● What is needed
For the data below, report the number of lines that contain the string "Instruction" and nothing else.

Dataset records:
-------------------------
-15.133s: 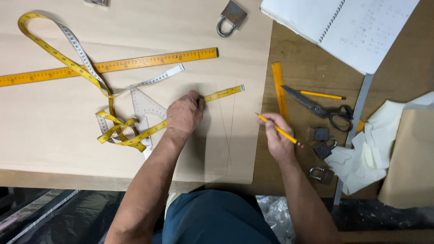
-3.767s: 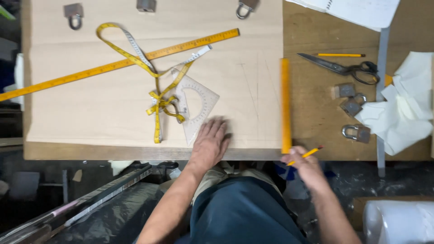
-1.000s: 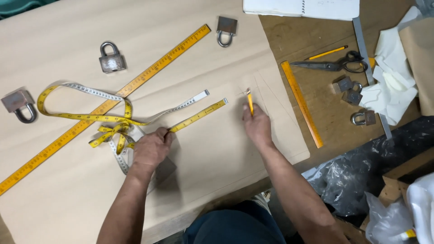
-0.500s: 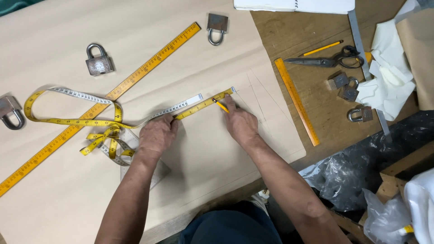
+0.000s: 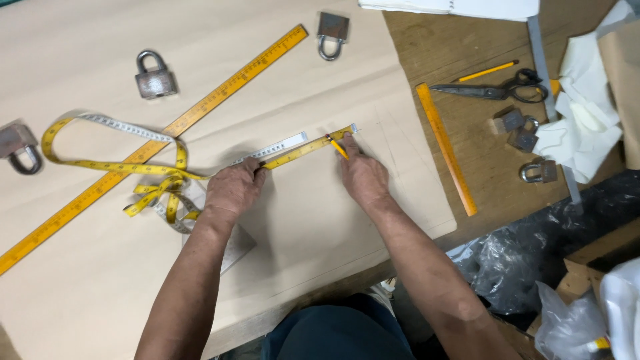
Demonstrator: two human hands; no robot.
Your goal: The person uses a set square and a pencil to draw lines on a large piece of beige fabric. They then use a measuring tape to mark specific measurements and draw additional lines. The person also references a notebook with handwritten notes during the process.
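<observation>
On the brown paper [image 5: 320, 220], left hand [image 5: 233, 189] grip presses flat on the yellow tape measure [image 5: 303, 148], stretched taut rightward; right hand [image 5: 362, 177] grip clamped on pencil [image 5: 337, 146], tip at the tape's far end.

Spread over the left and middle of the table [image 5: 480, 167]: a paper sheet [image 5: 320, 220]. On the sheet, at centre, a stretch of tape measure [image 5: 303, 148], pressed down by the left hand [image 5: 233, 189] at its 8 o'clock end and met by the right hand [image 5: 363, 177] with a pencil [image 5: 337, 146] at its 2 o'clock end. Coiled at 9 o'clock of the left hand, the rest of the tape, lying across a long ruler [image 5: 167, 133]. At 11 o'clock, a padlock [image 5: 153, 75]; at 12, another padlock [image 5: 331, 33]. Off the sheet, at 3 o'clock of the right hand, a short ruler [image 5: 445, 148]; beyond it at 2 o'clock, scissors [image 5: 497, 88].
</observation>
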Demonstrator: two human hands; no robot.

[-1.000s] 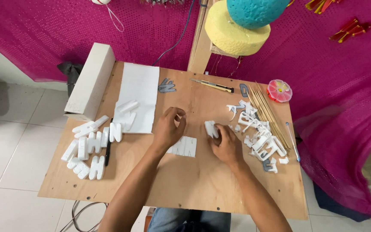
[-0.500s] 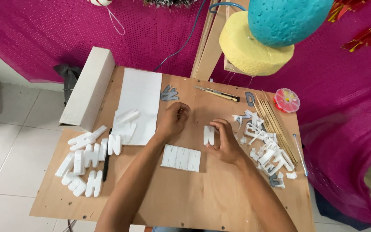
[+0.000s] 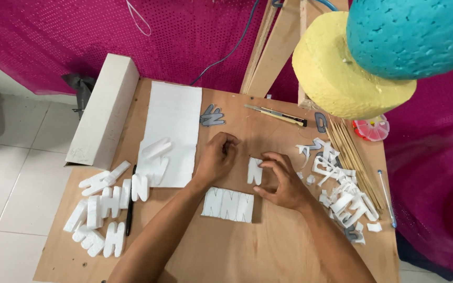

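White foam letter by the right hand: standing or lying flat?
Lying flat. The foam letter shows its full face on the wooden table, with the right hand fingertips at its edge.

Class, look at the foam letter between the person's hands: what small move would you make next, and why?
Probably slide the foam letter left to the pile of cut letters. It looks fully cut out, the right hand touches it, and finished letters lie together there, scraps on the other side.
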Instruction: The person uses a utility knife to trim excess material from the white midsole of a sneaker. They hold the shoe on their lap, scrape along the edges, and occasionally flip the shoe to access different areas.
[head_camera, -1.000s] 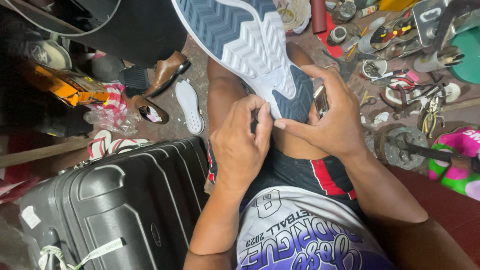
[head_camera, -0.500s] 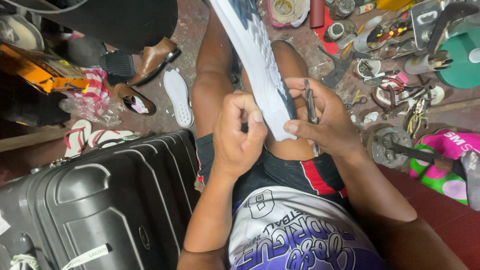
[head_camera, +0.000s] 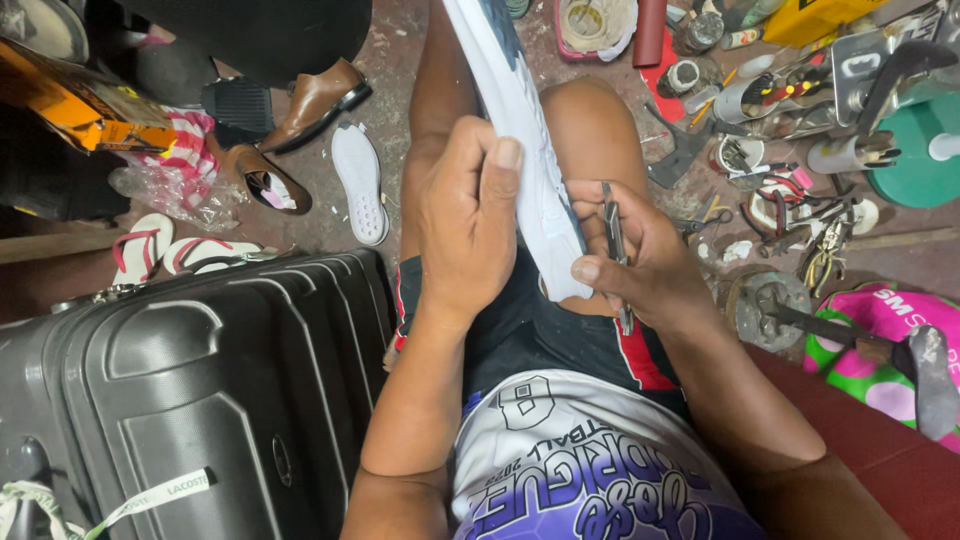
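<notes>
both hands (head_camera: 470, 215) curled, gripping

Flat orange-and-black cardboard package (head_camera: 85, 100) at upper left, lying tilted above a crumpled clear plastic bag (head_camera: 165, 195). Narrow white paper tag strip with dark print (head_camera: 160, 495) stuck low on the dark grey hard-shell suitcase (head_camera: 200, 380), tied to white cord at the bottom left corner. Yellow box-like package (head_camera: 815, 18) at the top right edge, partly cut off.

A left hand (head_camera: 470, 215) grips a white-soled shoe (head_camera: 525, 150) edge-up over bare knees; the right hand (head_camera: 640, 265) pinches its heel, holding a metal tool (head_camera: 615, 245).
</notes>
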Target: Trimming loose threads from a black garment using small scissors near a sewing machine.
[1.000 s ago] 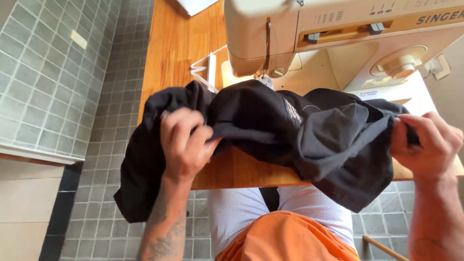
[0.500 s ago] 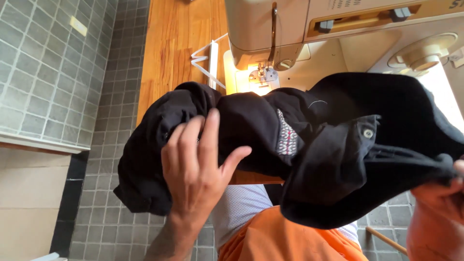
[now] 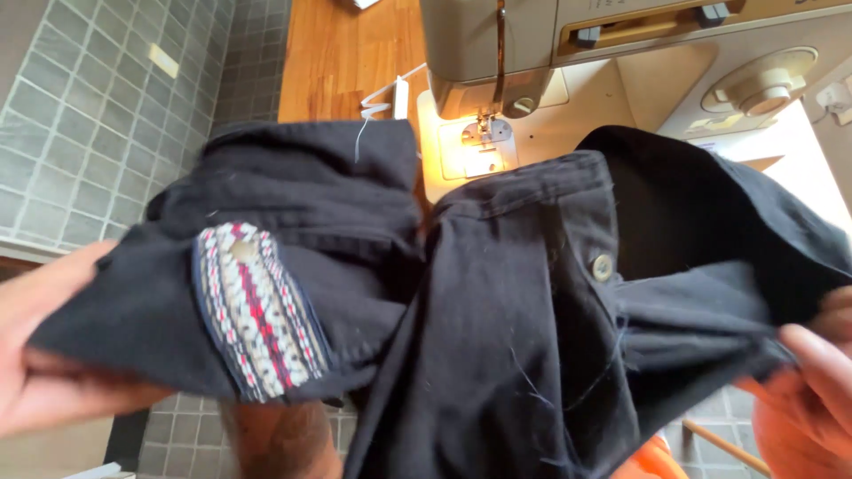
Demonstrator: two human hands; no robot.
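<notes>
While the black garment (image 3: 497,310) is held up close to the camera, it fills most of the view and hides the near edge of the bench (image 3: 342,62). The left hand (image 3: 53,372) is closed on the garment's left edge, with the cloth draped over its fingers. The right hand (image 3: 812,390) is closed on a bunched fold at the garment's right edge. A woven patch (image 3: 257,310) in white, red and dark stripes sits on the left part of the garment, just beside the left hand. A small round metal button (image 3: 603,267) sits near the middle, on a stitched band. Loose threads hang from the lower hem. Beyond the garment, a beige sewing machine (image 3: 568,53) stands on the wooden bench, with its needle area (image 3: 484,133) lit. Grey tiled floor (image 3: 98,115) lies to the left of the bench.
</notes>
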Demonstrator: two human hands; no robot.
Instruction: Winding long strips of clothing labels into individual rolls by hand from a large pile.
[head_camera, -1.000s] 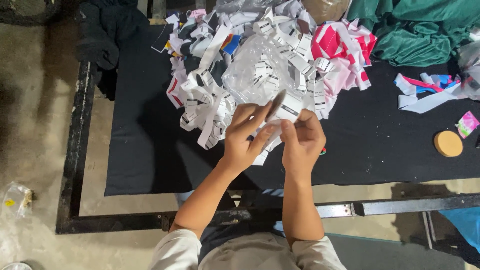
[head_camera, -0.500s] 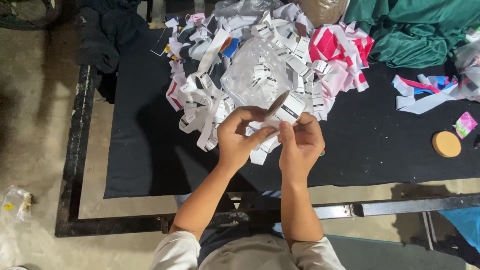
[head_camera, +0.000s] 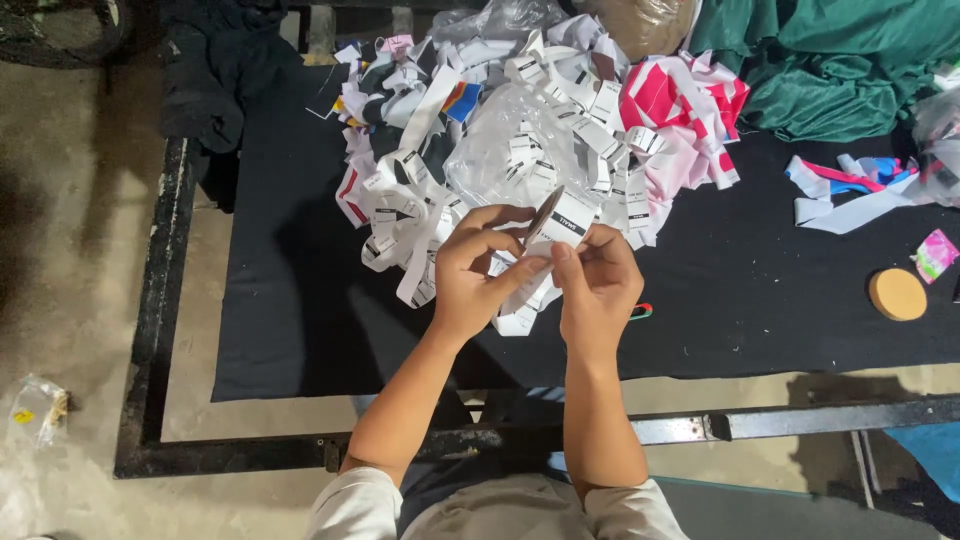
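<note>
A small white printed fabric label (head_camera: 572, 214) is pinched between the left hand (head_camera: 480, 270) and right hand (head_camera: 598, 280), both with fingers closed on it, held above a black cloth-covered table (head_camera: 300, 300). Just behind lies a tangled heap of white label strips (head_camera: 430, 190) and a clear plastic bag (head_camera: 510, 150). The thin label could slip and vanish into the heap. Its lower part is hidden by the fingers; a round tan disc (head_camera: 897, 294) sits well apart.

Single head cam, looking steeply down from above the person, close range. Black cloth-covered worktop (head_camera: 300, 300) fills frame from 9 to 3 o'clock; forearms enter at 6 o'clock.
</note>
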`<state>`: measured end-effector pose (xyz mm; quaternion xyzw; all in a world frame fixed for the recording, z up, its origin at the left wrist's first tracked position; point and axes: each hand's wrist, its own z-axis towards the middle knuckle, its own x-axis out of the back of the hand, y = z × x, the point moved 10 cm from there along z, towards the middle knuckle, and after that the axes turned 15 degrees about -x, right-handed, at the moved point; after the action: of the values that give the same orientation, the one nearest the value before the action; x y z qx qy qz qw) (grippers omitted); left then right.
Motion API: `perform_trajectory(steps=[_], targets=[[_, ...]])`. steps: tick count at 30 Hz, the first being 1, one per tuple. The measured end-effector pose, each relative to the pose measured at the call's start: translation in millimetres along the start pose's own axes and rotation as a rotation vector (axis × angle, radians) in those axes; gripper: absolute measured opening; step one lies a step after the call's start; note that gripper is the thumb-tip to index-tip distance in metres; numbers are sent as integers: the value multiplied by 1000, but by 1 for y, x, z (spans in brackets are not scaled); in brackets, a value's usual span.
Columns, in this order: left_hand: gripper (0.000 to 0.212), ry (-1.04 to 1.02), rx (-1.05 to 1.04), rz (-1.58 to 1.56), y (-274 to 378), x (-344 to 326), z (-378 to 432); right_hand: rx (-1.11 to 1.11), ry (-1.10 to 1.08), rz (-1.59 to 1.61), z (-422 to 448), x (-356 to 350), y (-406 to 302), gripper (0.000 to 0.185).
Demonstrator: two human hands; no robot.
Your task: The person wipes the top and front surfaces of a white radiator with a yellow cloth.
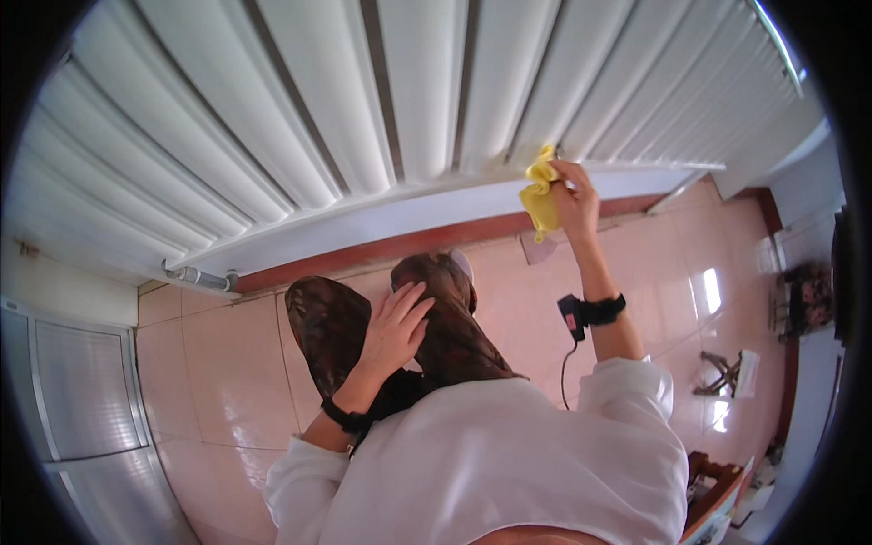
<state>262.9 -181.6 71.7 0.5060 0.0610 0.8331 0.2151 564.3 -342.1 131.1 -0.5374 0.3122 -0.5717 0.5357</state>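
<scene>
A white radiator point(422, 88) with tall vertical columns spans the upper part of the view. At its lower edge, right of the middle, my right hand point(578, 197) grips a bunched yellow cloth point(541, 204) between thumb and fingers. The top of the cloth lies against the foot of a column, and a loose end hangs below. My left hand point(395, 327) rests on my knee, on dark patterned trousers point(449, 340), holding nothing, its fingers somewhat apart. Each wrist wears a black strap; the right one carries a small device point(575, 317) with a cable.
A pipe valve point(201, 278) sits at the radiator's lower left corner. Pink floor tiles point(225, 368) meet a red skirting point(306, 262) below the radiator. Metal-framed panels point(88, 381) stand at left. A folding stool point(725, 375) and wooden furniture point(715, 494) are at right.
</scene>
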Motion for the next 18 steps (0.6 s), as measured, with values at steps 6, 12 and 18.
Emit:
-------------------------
● Output of the exercise
2